Harry swallows. He thinks of the newspaper. My Death Has Something To Do With Gellert richoents through his mind and he asks anyway, “Why are you here?”
“Here to prep you for the onslaught of reporters trying to make their way in, if I had to put a word to action.” (He sounds like a liar.)
“Reporters?” Harry asks, dubious. People talk, thinks Harry.
The light catches on his spectacles. “I admit, I, too was curious when rumour came around. They’ve started calling you ‘The Boy Who Lived.’ It’s got a catch to it, don’t you think?”
“Curious,” he repeats blankly.
“And worried. Though, as I said, you seem to be recovering well.”
“But you’re not here for that,” says Harry, all of a sudden certain. “And -- and…” and Dumbledore sounds like a liar, he is one, “And I don’t think you’re here to prep me, either, for some interrogation. I think this… this is its own interrogation.”
Dumbledore stares at him a moment. “Maybe. I mean no offense.”
“Offenseful people hardly ever do.”
“You’d be surprised.”
Harry shrugs his shoulders. “So. What do you want to know?”
“I have,” says Dumbledore, “a professional curiosity, you might say, in you.”

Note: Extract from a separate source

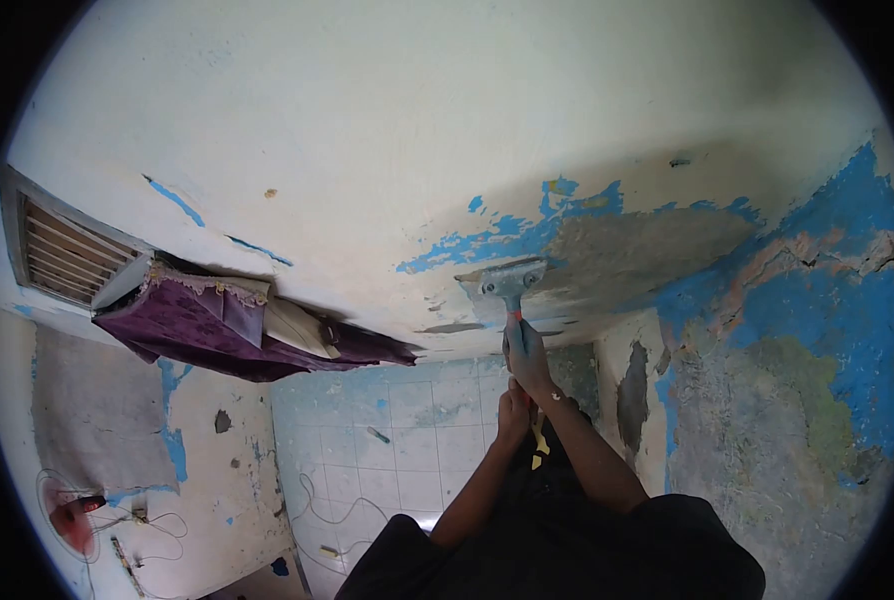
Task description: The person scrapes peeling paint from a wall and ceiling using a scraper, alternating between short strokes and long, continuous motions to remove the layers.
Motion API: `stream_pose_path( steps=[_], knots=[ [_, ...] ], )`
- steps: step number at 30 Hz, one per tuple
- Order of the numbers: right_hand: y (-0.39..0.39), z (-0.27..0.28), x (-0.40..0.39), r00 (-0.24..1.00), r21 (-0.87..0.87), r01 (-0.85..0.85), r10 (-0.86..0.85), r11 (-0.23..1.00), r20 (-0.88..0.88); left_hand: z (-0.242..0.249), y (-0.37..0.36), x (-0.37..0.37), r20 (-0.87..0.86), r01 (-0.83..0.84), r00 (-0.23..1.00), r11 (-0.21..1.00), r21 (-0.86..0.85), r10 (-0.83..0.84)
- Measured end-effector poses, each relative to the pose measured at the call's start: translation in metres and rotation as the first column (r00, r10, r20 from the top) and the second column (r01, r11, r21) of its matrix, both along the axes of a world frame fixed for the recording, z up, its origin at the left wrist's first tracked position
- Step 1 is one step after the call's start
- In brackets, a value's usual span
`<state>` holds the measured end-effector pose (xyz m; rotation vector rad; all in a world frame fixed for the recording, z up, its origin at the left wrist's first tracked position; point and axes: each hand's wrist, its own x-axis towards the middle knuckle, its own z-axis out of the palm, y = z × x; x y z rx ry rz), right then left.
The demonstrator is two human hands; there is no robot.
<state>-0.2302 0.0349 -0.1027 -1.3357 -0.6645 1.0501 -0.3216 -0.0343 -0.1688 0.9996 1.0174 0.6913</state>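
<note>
A wide-bladed scraper [512,279] with a red band below its grey head lies against the wall, at the lower edge of a bare patch [647,238] with blue paint [507,237] showing around it. My right hand [529,362], dusted pale, is wrapped round the upper handle just beneath the head. Lower down, my left hand [512,412] is closed on the same handle. Close below the hands, a yellow and black piece [540,443] shows against my dark clothing.
A purple curtain [202,318] hangs from the wall beside a slatted vent [67,252]. Peeling blue paint [797,300] covers the right wall. On the tiled floor [412,450] lie a small tool [378,435] and a loose cable [317,515]. A red fan [70,520] stands lower left.
</note>
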Motion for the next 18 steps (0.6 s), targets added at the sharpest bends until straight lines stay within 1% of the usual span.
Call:
stream_pose_path(
  steps=[3,4,6,7,9,10,12,15,16,18],
  knots=[
    [0.007,-0.012,0.001,1.0,0.067,-0.002,0.0,0.998,0.023,-0.006,0.015,0.006,-0.029,-0.017,0.999,0.993,0.113,0.021],
    [0.005,-0.014,0.002,1.0,0.068,-0.01,0.011,0.998,-0.004,-0.008,0.014,0.006,-0.04,-0.023,0.999,0.99,0.138,0.029],
    [0.009,-0.014,0.004,0.998,0.081,-0.029,0.034,0.996,-0.057,-0.019,0.018,0.003,-0.019,-0.004,1.0,0.996,0.088,0.006],
    [0.012,-0.013,0.004,0.999,0.106,-0.03,0.034,0.994,-0.037,-0.023,0.023,0.003,-0.006,0.008,1.0,0.998,0.068,-0.007],
    [0.017,-0.012,0.002,0.999,0.152,-0.032,0.032,0.988,0.001,-0.029,0.035,0.004,-0.04,0.023,0.999,0.987,0.161,-0.017],
    [0.023,-0.002,0.002,1.0,0.174,-0.021,0.017,0.985,0.023,-0.026,0.044,0.004,-0.06,0.03,0.998,0.979,0.204,-0.018],
    [0.037,0.021,0.008,0.998,0.211,-0.001,-0.013,0.977,0.065,-0.02,0.073,0.008,-0.122,0.064,0.992,0.921,0.383,-0.018],
    [0.041,0.065,0.019,0.999,0.279,-0.037,0.035,0.96,0.012,0.019,0.087,0.021,0.044,0.045,0.997,0.919,0.392,-0.068],
    [0.04,0.07,0.018,0.998,0.319,-0.038,0.049,0.947,-0.026,0.029,0.08,0.026,-0.014,-0.014,1.0,0.918,0.395,0.021],
    [0.031,0.055,0.018,0.99,0.244,-0.043,0.075,0.969,-0.123,0.014,0.067,0.022,-0.037,0.01,0.999,0.954,0.301,0.002]
  ],
)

“You never have before,” Harry counters.
“No. I never have before. You had not died before.”
“You’re believing that rubbish?” Harry says, scoffing.
“I do not believe that it’s rubbish,” says Dumbledore simply. “Say, Harry. Is there anything you would like to tell me? About your death?”
Harry swallows and he wants to say No. I am not dead, I do not die. I don’t know what you’re talking about. But he looks at Tom’s journal on the nightstand and knows that he will scarcely get a chance to talk about it.
Tom is nice but Harry is lonely, and Harry is lonely now.
“I saw something,” Harry says. His voice does not sound his own. But, then again, often it doesn’t.
Dumbledore tilts his head. “You saw something?”
“When I died. I saw something.” Maybe somethings and a few someones.
But he’s not sure why he’s telling this to Dumbledore. He’s, on second thought, one of the worst people to tell. He is a stranger. He is a stranger and a war general and war generals taking an interest in Harry has never ended well for him in the past.
“What did you see?” Eager. There is urgency in his voice. What does it matter that Harry died, what Harry saw? His professional curiosity is not, Harry thinks, with him.
It’s with death. And death (had a lot to do with Harry) has nothing to do with him.
“I saw nothing, Headmaster. And I think I’m going to go back to bed.”
He turns on his side, lying back down, bringing the blankets back up to his growing body. He closes his eyes and waits.
Dumbledore stares at the back of his form a moment before rising, taking the dismissal as it is. “Alright, then.” It is said serenely, but Harry’s no fool. There is no acceptance here. “And,” he adds, “tell your ghost Tom I said hi.”
.XoX.
“will you love me,
in the morning?
I am
filled
with deep despair.
I create poetry from my guts
and my heart beats too small to my chest
but,
still,
will you love me,
in the morning?
By the end of the Lord,
The world wept.
And the Lord wrote:
If we were made to live,
and die,
together
(and we were)
Then,
my friend.
We have succeeded.”
-- Harry Potter, “Four of Pentacles.”